PROBLEM STATEMENT: Among the lines below, some may contain the string "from". Say how many do, and give nothing besides the number.

SOURCE DATA:

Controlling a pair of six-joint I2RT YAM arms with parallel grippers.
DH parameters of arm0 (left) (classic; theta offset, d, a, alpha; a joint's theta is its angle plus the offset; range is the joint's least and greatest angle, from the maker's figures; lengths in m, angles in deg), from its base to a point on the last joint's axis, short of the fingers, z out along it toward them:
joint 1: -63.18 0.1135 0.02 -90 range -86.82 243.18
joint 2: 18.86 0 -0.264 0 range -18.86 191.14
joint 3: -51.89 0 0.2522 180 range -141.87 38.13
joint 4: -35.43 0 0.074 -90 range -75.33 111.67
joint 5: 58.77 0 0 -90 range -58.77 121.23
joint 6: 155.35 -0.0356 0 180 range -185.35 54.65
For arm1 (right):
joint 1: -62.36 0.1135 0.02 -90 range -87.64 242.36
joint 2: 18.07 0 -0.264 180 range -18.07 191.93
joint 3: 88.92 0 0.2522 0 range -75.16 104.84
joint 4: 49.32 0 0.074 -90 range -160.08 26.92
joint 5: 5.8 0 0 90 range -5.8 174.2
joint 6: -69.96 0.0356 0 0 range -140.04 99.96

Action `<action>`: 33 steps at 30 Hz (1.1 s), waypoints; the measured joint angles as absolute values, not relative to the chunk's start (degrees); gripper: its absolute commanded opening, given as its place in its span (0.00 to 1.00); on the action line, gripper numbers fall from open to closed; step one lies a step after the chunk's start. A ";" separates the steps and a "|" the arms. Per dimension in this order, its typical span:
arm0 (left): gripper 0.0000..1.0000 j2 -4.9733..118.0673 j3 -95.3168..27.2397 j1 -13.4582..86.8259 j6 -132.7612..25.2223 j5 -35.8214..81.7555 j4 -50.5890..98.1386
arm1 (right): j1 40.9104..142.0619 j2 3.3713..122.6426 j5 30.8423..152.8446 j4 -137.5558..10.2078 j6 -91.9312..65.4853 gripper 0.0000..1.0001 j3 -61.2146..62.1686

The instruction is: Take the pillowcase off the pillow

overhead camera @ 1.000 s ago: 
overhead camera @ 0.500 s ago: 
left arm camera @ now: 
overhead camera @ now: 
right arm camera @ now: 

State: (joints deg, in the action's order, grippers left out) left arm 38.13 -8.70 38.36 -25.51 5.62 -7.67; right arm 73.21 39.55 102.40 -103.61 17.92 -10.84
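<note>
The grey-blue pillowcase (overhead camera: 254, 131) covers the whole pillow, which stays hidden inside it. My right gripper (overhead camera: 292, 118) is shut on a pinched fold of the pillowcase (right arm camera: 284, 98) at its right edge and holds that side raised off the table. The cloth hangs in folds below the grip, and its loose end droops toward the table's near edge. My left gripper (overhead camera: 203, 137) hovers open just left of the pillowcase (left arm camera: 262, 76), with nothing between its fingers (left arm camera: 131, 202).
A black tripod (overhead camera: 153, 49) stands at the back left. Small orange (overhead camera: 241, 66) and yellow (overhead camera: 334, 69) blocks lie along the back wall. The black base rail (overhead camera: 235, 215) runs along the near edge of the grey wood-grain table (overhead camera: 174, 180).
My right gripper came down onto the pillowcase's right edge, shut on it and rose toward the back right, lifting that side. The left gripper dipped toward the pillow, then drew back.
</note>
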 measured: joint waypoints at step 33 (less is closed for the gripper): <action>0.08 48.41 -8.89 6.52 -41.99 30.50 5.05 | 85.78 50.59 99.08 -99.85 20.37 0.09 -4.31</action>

FINISHED EXERCISE: 2